Bob burped and flexed his shoulders as he turned, feeling like the King of England. His shirt buttons strained against his gut. The other men started egging him on, which wasn’t hard, and while one of them started bashing tunelessly away at the upright, the landlord called from the bar, “All right, Bob, that’ll do. You’ve been ’ere ’arf the day. You’ve enough on board. Time to…”
Bob’s grin vanished.
“This piece o’ shit’s gonna get wasss comin’ to ’im.”
He kicked Benny in the ribs, hawked up a lump of phlegm and spat it in his face.
He was too drunk to hear the landlord call to somebody, “Go and fetch a constable!”
Benny spat out a tooth as he wiped his face with his sleeve as a meaty arm grabbed Bob’s shoulder. He spun round to lash out, but was no match for Sergeant Sharp of the Met.
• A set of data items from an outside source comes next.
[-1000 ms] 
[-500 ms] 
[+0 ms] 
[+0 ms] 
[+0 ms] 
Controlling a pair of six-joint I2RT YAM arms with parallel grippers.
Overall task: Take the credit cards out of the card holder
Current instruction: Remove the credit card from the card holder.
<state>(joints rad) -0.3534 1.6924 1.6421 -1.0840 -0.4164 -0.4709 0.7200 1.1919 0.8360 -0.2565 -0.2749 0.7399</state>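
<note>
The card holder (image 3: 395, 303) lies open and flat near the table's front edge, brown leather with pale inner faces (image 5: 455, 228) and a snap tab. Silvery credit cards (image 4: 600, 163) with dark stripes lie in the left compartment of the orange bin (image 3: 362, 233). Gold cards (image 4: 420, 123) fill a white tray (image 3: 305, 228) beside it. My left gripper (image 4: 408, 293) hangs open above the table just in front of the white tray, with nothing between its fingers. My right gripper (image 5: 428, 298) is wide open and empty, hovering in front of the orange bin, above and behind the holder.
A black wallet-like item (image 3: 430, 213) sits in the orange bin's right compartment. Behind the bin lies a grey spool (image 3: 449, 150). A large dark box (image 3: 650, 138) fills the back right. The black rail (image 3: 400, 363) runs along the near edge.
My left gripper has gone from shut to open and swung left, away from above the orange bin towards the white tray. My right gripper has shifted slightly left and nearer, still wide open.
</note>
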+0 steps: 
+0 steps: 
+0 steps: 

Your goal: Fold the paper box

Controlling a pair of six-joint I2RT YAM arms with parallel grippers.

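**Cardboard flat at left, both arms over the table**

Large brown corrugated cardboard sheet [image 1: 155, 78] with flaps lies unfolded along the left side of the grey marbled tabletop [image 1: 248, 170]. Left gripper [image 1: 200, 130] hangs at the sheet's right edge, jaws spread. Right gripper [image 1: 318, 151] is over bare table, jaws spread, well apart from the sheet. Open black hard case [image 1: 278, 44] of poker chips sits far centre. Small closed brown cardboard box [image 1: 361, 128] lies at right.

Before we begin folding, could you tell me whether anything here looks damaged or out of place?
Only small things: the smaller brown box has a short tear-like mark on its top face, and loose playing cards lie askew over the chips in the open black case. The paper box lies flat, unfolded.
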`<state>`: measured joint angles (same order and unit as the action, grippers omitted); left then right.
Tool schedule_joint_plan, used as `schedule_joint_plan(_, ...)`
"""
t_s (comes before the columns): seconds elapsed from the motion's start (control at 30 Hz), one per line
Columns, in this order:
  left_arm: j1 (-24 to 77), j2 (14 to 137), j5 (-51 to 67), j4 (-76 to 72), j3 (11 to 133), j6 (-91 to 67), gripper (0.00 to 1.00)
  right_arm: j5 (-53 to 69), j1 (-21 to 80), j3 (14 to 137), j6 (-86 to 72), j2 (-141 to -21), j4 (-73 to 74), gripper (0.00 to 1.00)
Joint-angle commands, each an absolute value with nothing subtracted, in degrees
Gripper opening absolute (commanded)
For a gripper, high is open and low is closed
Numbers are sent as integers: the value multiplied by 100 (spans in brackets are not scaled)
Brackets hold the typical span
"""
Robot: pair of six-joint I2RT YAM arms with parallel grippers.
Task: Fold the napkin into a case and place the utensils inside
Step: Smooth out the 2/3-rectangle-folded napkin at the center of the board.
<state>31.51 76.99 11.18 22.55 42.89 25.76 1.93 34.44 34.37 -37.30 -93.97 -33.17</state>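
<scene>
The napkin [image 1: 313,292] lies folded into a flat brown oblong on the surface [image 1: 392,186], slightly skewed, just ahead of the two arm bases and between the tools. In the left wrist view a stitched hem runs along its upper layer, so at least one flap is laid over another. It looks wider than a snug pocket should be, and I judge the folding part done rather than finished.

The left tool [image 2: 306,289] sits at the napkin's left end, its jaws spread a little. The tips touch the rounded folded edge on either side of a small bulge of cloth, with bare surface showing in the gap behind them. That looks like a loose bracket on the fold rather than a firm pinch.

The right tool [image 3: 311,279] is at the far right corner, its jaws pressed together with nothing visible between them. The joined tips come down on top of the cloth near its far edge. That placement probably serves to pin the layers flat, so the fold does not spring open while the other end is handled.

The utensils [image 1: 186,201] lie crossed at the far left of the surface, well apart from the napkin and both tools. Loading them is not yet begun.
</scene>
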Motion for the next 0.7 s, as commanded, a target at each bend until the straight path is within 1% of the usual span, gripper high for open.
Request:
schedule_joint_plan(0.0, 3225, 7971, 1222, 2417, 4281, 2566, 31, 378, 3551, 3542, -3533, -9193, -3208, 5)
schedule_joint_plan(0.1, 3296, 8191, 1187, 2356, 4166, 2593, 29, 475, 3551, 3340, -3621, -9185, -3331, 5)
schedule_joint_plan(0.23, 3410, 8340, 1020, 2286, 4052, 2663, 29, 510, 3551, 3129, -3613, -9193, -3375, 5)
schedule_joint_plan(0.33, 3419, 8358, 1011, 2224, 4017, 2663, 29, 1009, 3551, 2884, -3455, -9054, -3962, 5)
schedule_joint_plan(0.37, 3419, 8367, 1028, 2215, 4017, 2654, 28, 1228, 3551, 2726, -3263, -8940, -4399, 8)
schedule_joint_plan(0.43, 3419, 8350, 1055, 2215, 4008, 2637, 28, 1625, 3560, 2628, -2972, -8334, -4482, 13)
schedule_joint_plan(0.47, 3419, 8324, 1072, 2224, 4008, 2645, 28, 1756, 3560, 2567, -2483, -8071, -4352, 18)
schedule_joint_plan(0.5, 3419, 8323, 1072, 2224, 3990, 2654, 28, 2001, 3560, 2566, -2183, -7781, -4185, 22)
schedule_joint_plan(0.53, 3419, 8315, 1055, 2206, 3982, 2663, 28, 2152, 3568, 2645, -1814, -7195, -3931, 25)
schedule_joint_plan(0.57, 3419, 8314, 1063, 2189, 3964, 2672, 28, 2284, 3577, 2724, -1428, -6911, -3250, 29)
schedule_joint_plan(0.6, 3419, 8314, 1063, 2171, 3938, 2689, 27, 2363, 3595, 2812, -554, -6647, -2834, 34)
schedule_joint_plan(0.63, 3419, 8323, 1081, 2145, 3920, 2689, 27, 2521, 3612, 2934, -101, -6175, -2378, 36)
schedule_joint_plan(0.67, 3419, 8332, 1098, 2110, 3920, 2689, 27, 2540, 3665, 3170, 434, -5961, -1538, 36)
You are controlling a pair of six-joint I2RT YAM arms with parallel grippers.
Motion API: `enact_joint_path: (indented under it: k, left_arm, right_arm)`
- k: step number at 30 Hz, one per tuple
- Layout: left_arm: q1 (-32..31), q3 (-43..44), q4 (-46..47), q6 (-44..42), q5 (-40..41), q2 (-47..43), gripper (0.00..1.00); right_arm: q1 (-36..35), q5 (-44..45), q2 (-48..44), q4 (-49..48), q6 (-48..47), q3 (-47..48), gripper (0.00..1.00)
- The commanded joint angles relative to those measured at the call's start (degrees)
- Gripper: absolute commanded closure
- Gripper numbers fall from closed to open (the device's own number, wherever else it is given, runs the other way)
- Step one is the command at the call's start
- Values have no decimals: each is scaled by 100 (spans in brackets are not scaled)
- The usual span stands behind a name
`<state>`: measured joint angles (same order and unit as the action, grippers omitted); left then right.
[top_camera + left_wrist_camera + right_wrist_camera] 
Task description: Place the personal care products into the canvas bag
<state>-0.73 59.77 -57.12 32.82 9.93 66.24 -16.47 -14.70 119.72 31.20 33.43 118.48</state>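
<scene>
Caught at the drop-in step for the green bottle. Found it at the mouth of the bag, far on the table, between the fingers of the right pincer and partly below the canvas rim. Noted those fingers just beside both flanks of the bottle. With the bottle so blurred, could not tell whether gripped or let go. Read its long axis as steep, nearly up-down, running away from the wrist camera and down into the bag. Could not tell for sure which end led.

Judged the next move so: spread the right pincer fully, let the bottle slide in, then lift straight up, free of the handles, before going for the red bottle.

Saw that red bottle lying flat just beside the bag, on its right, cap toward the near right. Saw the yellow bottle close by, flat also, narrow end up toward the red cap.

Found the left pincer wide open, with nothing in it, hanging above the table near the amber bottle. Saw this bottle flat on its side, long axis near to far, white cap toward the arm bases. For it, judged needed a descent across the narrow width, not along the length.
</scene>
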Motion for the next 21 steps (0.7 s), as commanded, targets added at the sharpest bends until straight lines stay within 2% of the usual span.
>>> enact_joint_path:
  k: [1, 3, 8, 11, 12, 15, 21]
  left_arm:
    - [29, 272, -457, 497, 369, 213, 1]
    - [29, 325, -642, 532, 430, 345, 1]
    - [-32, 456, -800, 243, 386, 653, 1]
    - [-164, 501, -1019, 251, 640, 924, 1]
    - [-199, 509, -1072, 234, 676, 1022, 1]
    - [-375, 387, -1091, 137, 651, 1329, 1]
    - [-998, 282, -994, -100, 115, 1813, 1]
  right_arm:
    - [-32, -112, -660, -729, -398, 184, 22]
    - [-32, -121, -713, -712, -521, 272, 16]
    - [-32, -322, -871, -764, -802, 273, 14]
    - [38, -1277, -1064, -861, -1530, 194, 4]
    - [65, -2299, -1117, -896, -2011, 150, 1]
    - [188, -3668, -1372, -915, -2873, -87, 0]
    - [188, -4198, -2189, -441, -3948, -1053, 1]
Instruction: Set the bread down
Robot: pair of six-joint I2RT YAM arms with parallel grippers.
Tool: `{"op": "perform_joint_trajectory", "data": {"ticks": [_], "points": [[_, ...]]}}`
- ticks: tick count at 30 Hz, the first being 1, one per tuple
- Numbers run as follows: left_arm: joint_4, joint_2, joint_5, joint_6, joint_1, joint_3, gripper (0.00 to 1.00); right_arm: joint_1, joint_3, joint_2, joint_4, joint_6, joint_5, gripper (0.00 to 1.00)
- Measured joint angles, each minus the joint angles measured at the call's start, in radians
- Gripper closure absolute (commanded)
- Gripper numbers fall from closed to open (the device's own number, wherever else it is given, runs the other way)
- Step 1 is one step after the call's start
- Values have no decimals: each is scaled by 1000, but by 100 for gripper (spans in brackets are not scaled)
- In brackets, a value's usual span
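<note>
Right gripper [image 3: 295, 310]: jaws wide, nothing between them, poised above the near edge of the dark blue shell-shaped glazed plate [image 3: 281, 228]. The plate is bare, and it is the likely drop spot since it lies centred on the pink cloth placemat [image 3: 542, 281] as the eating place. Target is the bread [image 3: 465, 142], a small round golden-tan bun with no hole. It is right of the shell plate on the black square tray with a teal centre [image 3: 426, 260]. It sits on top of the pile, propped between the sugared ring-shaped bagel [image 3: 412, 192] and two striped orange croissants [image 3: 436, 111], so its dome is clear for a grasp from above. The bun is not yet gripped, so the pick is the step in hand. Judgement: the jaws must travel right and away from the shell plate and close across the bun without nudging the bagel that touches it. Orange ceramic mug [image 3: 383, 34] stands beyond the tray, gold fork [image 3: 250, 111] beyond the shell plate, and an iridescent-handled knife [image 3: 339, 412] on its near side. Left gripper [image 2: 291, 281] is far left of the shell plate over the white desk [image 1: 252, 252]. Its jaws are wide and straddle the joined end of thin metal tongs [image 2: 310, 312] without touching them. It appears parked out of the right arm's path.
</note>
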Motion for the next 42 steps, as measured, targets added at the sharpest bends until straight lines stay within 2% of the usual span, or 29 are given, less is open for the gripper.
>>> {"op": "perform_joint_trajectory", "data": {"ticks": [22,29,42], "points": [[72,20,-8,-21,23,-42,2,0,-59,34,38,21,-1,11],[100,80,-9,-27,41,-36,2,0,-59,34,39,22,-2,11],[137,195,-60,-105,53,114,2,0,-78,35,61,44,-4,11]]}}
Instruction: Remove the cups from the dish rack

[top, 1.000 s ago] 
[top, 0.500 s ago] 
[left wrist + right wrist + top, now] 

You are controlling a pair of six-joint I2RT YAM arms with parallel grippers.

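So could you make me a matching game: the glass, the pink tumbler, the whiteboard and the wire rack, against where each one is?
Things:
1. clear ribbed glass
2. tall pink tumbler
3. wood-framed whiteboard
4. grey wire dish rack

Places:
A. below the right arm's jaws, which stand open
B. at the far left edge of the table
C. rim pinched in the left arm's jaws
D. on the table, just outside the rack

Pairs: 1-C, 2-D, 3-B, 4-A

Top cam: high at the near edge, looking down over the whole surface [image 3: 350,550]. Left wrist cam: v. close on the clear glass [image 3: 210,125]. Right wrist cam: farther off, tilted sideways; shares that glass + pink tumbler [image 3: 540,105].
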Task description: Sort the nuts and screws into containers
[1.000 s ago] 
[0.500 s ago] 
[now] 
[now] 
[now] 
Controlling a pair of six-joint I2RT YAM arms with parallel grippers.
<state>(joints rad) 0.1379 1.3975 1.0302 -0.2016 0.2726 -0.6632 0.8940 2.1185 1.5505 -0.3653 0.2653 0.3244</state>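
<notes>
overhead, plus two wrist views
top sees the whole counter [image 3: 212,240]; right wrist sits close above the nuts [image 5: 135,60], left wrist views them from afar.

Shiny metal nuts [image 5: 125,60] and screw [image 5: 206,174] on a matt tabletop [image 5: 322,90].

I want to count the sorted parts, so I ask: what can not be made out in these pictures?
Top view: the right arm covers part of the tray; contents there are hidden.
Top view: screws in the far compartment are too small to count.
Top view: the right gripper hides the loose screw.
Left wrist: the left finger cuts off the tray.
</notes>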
A truncheon was jabbed hard in Bob’s side, and as he collapsed onto his knees, gasping in agony, Benny was dragged from under him. The moment Benny had been lifted to his feet, somebody handed him his bowler, he hobbled quickly to the door and disappeared.
Sergeant Sharp, who stood six feet four, with medals won for gallantry during the Boer War, slammed Bob hard against the wall. He grabbed the scruff of his neck, and shoved him up ’til his eyes were watering.
“Not so ’igh an’ mighty now, are you, Smiff?”
Bob said nothing as fear replaced bravado. He was cowering, sobering up quickly.
“You ain’t gonna pick on someone who can fight back, are you, my lad? Wanna try it wiv me?”
Bob flinched, as he muttered, “Just a grubby lil’ Mick. A wanker. Beggin’ for it.” Sharp raised his truncheon, and Bob was shrinking down like a whipped pup, shielding his face and head.